Say how many lines in this listing include the word "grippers", with no other words in the reply.

== Segment start ==

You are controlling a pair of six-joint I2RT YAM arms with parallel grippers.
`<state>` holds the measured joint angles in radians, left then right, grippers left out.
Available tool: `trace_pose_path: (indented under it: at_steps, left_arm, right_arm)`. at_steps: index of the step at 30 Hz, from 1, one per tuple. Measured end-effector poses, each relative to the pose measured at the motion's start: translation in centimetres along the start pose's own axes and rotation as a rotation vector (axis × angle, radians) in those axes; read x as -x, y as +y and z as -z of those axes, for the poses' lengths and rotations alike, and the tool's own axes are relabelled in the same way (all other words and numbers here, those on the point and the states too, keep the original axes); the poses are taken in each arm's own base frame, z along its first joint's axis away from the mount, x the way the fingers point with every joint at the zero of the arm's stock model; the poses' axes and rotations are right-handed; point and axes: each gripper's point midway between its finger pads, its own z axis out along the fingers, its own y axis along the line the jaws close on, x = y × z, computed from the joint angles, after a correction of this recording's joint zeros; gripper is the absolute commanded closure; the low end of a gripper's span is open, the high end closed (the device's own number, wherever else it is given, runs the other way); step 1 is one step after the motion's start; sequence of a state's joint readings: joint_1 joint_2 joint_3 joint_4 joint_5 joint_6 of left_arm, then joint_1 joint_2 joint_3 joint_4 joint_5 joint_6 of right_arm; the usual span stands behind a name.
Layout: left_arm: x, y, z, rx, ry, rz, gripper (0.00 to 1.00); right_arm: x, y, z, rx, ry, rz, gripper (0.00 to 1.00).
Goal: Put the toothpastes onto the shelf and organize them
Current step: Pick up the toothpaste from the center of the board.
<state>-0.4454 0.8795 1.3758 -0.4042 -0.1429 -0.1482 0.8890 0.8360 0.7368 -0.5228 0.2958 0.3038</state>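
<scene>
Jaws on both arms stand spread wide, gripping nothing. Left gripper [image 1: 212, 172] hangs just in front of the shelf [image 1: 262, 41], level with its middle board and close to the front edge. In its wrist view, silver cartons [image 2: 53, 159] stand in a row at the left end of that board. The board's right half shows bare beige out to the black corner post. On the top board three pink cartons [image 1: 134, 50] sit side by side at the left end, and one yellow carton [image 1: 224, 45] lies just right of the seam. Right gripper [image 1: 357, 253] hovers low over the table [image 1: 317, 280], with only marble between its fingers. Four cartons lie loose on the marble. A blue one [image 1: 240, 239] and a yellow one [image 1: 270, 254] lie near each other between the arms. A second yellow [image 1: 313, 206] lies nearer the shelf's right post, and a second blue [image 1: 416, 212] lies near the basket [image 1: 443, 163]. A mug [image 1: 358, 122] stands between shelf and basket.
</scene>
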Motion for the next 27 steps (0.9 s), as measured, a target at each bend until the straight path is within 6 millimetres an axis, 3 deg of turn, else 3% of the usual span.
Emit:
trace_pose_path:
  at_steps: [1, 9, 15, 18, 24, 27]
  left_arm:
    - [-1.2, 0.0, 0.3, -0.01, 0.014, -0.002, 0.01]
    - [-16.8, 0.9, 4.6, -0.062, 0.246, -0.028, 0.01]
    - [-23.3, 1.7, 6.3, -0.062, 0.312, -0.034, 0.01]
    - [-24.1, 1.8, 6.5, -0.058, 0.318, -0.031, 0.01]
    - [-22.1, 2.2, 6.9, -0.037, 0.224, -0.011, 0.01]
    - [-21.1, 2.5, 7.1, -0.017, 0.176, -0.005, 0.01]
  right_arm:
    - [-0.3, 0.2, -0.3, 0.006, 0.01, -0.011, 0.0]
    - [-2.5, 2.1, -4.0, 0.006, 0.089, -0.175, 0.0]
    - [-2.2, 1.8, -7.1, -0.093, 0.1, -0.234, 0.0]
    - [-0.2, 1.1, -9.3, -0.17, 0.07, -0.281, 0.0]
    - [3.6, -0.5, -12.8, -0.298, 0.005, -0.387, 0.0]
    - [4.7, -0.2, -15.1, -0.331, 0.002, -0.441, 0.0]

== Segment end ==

EXERCISE RESPONSE ::
2